Asynchronously replicated primary-backup databases are the beating heart of many large applications. The backups provide availability if the primary fails and may serve read-only transactions to increase throughput for all clients and reduce latency for clients in other geographic regions. However, to retain the correctness of overlying applications despite their read-only transaction returning stale values, backups should appear virtually indistinguishable from the primary. Thus, backups must guarantee monotonic prefix consistency, where they present a progressing sequence of the primary's recent states. But monotonic prefix consistency severely constrains a backup's execution because it must exactly copy (or clone) the commit order resulting from the primary's concurrency control. Existing cloned concurrency control protocols guarantee this order by limiting the backup's parallelism, but as a result, a parallelism gap exists between them and the primary.

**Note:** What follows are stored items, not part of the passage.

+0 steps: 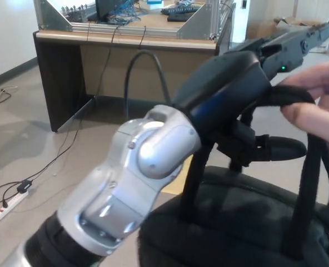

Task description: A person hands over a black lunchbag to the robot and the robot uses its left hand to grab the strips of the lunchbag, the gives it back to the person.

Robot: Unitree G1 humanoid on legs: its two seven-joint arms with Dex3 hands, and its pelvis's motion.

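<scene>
Left robot hand (264, 147) sits spread under the straps (298, 100); should curl tight before the person's hand (314, 105) lets go.

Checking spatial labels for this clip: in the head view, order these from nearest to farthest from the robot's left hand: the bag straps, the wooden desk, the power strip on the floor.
1. Bag straps, right at the left hand.
2. Wooden desk, behind it.
3. Power strip, far left on the floor.

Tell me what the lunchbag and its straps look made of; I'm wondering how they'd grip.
The lunchbag looks like soft matte black fabric, probably woven nylon or polyester: dull, no shine, slightly sagging top. The straps seem to be flat black webbing, bending limply over the person's hand. Blur hides any weave.
</scene>
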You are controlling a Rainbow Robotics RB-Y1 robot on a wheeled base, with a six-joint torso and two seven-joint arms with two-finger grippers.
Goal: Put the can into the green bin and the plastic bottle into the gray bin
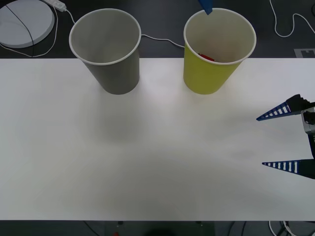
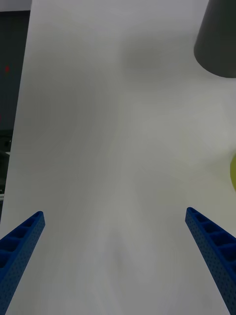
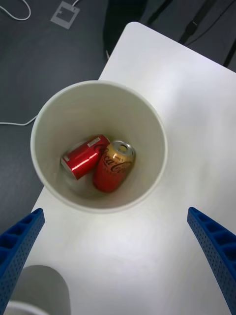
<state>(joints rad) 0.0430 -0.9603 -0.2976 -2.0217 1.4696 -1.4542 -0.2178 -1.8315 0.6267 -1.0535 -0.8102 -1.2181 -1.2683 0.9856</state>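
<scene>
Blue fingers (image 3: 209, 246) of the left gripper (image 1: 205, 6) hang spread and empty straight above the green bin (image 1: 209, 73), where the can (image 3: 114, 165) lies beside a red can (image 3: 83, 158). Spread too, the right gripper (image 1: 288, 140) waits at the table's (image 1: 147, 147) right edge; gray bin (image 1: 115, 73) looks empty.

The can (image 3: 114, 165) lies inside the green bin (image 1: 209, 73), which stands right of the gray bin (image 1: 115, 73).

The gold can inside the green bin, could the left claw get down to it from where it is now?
Probably yes. The left claw hangs open above the green bin, whose mouth is uncovered, though a red can lies against the gold can.
</scene>
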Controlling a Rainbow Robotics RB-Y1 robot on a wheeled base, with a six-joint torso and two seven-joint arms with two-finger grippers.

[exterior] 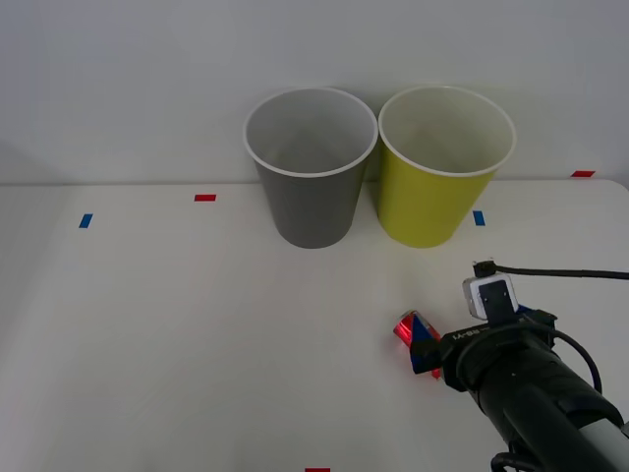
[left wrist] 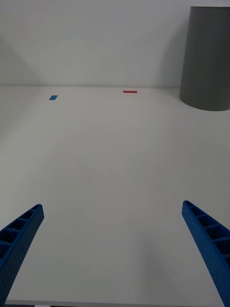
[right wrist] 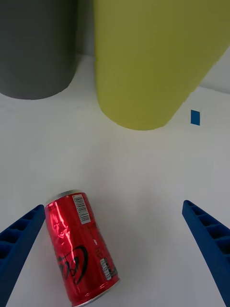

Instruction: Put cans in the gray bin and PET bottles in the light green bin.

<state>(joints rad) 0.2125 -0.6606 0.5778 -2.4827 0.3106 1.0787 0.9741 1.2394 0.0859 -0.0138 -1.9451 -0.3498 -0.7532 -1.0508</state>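
Note:
A small red can [exterior: 407, 328] lies on its side on the white table, in front of the light green bin [exterior: 442, 187]. The gray bin [exterior: 311, 187] stands upright just left of the green one, and both have white insides. My right gripper [exterior: 426, 347] is low at the can. In the right wrist view, the can [right wrist: 81, 247] lies between the open blue fingers [right wrist: 21, 242], close against one of them, with the light green bin [right wrist: 148, 57] and the gray bin [right wrist: 36, 43] beyond. My left gripper [left wrist: 112, 208] hangs open over bare table, with the gray bin [left wrist: 207, 57] farther off. PET bottles are out of view.
Small red tape marks [exterior: 204, 198] and blue tape marks [exterior: 85, 220] dot the table [exterior: 177, 334]. A white wall rises right behind the bins. A black cable [exterior: 560, 272] runs from my right wrist toward the table's right edge.

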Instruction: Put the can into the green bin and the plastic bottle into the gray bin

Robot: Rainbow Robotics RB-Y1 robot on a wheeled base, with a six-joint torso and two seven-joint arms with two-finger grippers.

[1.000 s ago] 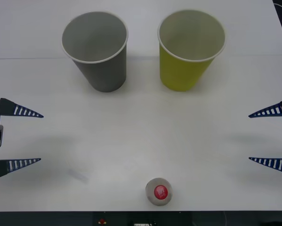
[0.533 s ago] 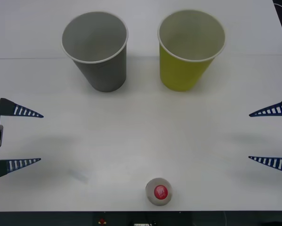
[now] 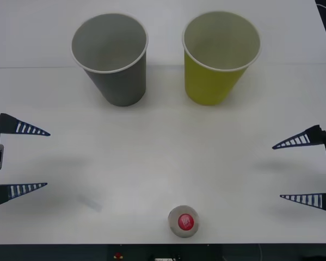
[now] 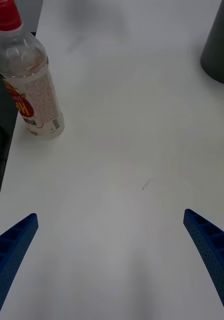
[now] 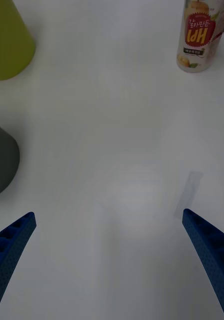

In this paper, we prove this parallelism gap leads to unbounded replication lag, where changes committed by the primary may take infinitely long to propagate to the backup, for some workloads. Unbounded lag recently caused catastrophic failures (i.e., user data loss) and outages in production systems, and thus, our proof reveals such catastrophes are potentially lurking behind every workload change. We then design FDR, the first cloned concurrency protocol to guarantee both monotonic prefix consistency and bounded replication lag. Further, we provide an implementation of FDR that is backward-compatible with existing production databases, making it possible to thwart these potential failures immediately. We demonstrate formally and experimentally FDR provides bounded replication lag under a variety of workloads.

Reading List:

Hong et al., KuaFu: Closing the parallelism gap in database replication, 2013.

Wang et al., Query fresh: log shipping on steroids, 2017.

Tu et al., Speedy transactions in multicore in-memory databases, 2013.

Zheng et al., Fast Databases with Fast Durability and Recovery Through Multicore Parallelism, 2014.

Corbett et al., Spanner: Google's globally distributed database, 2013.

Thomson et al., Fast Distributed Transactions and Strongly Consistent Replication for OLTP Database Systems, 2014.

Van Renesse and Schneider, Chain Replication for Supporting High Throughput and Availability, 2004.

Terrace and Freedman, Object Storage on CRAQ: High-Throughput Chain Replication for Read-Mostly Workloads, 2009.

Lamport, The part-time parliament. 1998.

Papadimitriou, Serializability of Concurrent Database Updates, 1979.

Herlihy and Wing, Linearizability: A correctness condition for concurrent objects, 1990.

Textbooks:

Tannenbaum and van Steen, Distributed Systems: Principles and Paradigms, 2017.